What is expected: In the material below, the lines from the one containing "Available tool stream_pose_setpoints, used" through the one containing "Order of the" are to be given again exactly, ends included, and no others.

Input data:
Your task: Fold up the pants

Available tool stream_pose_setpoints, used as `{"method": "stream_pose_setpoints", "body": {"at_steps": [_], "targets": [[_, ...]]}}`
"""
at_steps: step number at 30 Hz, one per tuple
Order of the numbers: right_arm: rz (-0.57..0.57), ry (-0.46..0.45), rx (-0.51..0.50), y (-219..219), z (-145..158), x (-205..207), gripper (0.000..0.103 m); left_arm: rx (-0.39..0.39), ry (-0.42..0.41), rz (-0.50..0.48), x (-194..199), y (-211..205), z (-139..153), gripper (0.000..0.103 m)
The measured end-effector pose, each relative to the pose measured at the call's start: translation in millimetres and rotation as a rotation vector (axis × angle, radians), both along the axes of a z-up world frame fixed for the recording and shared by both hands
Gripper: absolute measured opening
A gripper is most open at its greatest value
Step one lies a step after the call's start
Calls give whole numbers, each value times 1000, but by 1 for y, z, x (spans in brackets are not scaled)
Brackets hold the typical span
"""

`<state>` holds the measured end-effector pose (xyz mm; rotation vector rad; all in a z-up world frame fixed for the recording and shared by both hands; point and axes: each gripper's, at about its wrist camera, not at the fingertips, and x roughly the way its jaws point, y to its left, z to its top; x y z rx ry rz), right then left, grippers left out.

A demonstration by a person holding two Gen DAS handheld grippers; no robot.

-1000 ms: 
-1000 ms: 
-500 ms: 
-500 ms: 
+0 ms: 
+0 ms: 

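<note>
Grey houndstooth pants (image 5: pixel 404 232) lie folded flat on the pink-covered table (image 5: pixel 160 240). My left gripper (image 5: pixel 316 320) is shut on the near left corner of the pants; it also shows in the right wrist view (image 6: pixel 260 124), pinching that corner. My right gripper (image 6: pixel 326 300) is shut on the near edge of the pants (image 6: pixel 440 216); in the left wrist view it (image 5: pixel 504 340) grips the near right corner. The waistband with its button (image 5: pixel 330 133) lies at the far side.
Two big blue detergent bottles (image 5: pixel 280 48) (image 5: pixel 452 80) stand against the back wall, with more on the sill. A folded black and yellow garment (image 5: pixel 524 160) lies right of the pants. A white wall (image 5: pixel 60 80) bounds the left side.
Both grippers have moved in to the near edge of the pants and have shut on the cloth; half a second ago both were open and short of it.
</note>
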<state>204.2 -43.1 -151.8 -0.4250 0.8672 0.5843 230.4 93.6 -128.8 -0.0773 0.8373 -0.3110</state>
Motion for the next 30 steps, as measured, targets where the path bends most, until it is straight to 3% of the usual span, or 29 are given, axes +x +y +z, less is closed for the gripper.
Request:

Answer box:
Available tool stream_pose_setpoints, used as `{"method": "stream_pose_setpoints", "body": {"at_steps": [_], "targets": [[_, ...]]}}`
"""
at_steps: step number at 30 Hz, one per tuple
Order of the numbers: right_arm: rz (-0.57..0.57), ry (-0.46..0.45), rx (-0.51..0.50), y (-219..219), z (-145..158), x (-205..207), gripper (0.000..0.103 m); left_arm: rx (-0.39..0.39), ry (-0.42..0.41), rz (-0.50..0.48), x (-194..199), y (-211..205), z (-139..153), gripper (0.000..0.103 m)

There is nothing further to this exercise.